Has anyone got any tips on installing DCC decoders or Soundtraxx decoders in a Bowser steam engine? How can you isolate the motor from the frame? I was thinking of using a Helix Humper can motor assy too but it looks like it would be even harder to isolate than the stock motor.
If the existing motor is an open frame type held to the frame with a metal machine threaded bolt, you should be able to isolate it by placing electrical tape between the motor and frame and using a nylon screw instead of the metal one.
I always worry about nylon screws and metal over time. If they seize up, they’ll snap in nothing flat. (And they’re not much fun to extract either.) Would a nylon washer do the trick instead?
Yes, you could drill out the hole in the frame and use a shouldered nylon washer in the enlarged hole to keep the screw from touching the frame, but that would not be any better, in my opinion, than using a nylon screw.
You could also use Scotch double-stick foam instead of a screw, but I don’t know if this stuff would dry out or deteriorate over time and allow the motor to work loose.
It is very well covered in the above link. The solutions Bowser offers are relatively inexpensive, and robust. $14.98 plus S&H exchange for a new DCC ready motor is a great bargin.
I checked out the Bowser insolated DC-71 motor.
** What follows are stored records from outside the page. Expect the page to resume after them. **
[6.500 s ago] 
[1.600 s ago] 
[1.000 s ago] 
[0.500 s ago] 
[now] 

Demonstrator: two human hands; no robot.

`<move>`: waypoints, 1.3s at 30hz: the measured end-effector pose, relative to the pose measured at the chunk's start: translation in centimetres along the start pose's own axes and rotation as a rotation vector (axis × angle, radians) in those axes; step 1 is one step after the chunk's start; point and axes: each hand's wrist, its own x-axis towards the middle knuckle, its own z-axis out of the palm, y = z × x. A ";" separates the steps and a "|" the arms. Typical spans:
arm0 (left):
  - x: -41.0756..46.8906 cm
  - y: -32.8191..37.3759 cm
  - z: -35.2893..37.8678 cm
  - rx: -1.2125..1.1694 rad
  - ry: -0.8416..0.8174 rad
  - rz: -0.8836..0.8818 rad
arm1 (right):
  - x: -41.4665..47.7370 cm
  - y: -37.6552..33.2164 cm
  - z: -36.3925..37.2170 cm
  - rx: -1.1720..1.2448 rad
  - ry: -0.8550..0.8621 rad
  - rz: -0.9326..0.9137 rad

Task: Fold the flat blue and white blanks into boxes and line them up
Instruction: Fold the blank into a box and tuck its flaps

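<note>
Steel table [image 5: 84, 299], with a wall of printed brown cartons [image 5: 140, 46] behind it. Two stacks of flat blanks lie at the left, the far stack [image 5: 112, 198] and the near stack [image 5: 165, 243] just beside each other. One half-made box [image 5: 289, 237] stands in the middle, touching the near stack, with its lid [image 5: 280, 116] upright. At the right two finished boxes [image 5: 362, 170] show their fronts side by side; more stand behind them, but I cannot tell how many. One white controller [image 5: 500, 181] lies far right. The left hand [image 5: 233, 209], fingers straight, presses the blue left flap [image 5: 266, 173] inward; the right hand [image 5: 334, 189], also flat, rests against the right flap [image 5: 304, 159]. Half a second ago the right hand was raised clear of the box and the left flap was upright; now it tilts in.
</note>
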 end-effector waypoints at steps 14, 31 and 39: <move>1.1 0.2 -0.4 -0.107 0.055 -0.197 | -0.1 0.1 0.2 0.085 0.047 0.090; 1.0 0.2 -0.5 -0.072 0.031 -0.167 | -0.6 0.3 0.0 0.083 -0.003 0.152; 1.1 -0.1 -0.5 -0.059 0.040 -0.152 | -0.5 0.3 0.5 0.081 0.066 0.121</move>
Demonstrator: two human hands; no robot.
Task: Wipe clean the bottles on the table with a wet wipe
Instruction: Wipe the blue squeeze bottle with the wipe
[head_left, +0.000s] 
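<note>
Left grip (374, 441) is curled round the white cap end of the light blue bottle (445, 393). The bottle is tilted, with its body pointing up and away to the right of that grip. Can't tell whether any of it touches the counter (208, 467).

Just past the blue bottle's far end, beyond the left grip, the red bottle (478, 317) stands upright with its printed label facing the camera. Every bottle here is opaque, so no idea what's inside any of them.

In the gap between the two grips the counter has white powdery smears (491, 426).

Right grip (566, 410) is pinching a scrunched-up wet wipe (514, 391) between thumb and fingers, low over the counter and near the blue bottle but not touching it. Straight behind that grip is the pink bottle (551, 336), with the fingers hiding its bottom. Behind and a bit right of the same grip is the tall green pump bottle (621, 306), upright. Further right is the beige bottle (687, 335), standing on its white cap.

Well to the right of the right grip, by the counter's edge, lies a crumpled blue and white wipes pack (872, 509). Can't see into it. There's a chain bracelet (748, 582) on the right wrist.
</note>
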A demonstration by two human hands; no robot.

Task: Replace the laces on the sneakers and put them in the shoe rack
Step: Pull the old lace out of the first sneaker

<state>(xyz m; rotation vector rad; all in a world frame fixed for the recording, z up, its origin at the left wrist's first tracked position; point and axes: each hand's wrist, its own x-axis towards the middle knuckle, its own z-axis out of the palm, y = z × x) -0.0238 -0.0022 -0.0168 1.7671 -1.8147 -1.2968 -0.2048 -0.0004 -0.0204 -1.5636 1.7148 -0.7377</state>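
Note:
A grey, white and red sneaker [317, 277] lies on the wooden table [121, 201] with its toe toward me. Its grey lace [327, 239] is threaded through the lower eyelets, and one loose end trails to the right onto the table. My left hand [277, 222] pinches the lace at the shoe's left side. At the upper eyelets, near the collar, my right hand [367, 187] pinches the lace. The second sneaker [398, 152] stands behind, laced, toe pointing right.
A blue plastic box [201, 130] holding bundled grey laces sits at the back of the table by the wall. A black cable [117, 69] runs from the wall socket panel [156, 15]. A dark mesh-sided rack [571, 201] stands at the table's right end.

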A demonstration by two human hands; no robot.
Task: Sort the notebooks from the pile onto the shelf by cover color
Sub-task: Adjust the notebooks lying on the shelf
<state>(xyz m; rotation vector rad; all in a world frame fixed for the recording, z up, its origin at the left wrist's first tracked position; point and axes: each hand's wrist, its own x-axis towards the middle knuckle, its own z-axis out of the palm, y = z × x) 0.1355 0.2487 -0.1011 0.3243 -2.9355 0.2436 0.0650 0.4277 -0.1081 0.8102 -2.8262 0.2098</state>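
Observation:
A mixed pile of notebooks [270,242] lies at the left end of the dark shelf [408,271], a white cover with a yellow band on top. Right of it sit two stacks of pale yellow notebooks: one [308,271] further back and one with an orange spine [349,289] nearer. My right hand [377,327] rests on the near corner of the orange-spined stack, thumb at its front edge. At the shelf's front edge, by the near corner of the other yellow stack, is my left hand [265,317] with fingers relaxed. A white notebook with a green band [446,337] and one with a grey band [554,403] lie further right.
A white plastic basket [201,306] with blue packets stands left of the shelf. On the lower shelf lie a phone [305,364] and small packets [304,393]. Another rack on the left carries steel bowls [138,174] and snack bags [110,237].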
That may cure the shorting problem but I thought open frame motors wouldn’t work with DCC???
If you replace the motor attach screw with a nylon one isn’t the motor still making contact through the shaft & gear touching the drive gear on the axle???
Open frame motors work FINE with DCC. Olderones may have too high a stall current to work with smaller decoders, but thre’s no reason an open frame motor wouldn’t work with DCC.
There are two cases where the motor is critical in DCC. First, coreless motors, like the Micro-Mo, require a decoder with a high-frequency drive (“supersonic”), otherwise it will be damaged. Second, no matter what type of motor, it MUST be isolated from the chassis. Technically it only has to be isolated from the rail pickups, but if one side of the motor is connected to the loco chassis even though it’s isolated from the rails, in a derailment a wheel could contact the track and the frame, leading to letting all the magic smoke out of the decoder. So it’s best if the motor is completely isolated from the chassis.
The big advantage to having a DCC system with a dedicated program track connection is that the program track is current limited. If you made a mistake in wiring things and put it on the programming track first, it will probably not blow the decoder. If you put a mis-wired loco on the main track, you don’t stand a chance.